Dataset extract:
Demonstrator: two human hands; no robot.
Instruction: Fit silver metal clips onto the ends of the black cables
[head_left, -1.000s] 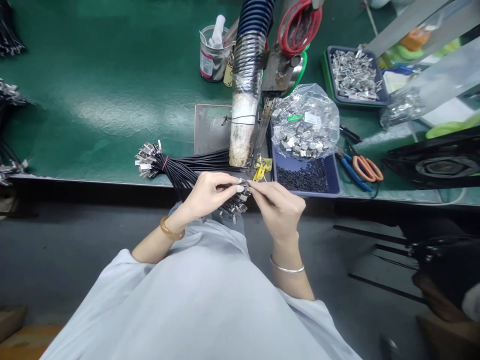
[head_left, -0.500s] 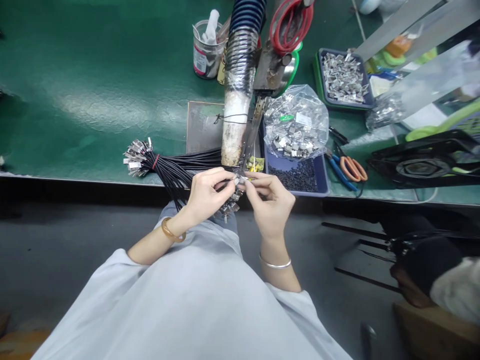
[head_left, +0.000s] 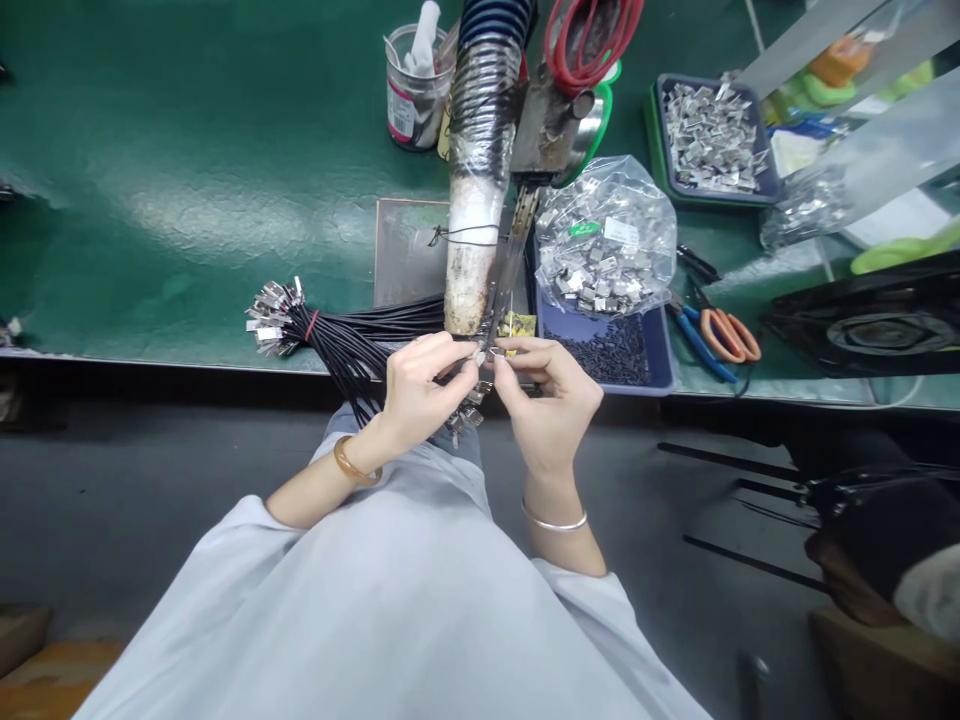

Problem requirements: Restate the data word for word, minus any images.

Response to this task:
Demonstrator: two human hands; no robot.
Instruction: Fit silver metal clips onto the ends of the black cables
[head_left, -1.000s] 
[head_left, -0.500s] 
[head_left, +0.000s] 

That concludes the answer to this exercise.